» TASK DESCRIPTION
Word for word, transcribe the lines below and drop the pictures.

AVAILABLE DATA START

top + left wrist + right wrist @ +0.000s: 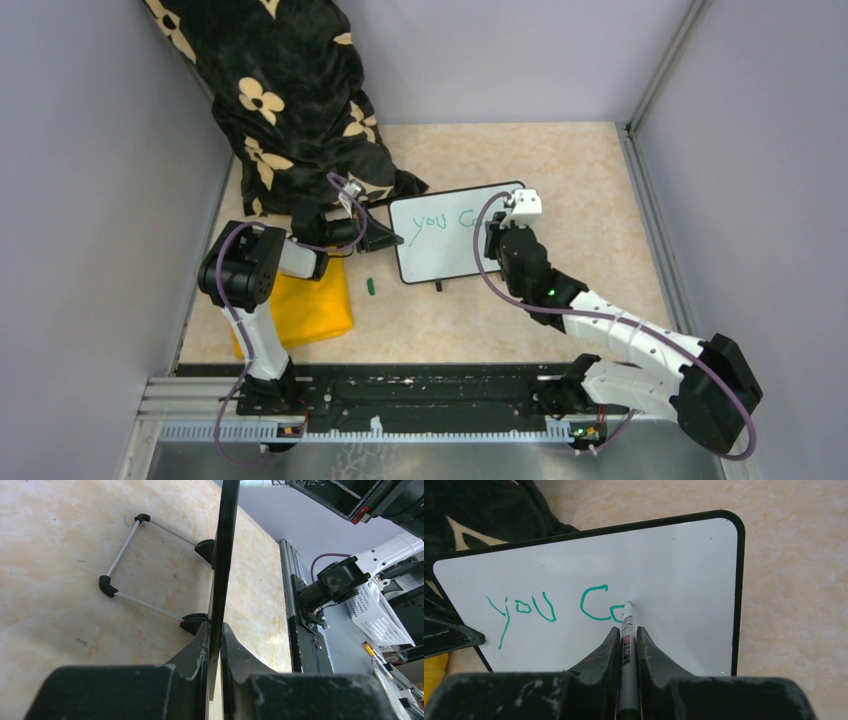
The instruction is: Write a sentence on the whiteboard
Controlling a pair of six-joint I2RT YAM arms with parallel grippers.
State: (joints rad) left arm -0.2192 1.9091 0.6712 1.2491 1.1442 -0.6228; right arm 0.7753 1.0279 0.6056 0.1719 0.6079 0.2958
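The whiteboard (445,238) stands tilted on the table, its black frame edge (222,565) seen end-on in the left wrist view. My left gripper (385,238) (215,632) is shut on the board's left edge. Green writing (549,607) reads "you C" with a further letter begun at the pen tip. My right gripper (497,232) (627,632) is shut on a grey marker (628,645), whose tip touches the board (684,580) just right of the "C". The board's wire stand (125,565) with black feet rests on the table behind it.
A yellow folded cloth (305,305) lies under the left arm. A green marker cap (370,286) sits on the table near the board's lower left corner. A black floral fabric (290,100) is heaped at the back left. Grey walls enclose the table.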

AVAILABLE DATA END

» RESPONSE TO THIS TASK
top + left wrist + right wrist @ +0.000s: 
The instruction is: Write a sentence on the whiteboard
Controlling a pair of six-joint I2RT YAM arms with parallel grippers.
State: (joints rad) left arm -0.2192 1.9091 0.6712 1.2491 1.1442 -0.6228; right arm 0.7753 1.0279 0.6056 0.1719 0.6079 0.2958
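The whiteboard (445,238) stands tilted on the table, its black frame edge (222,565) seen end-on in the left wrist view. My left gripper (385,238) (215,632) is shut on the board's left edge. Green writing (549,607) reads "you C" with a further letter begun at the pen tip. My right gripper (497,232) (627,632) is shut on a grey marker (628,645), whose tip touches the board (684,580) just right of the "C". The board's wire stand (125,565) with black feet rests on the table behind it.
A yellow folded cloth (305,305) lies under the left arm. A green marker cap (370,286) sits on the table near the board's lower left corner. A black floral fabric (290,100) is heaped at the back left. Grey walls enclose the table.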

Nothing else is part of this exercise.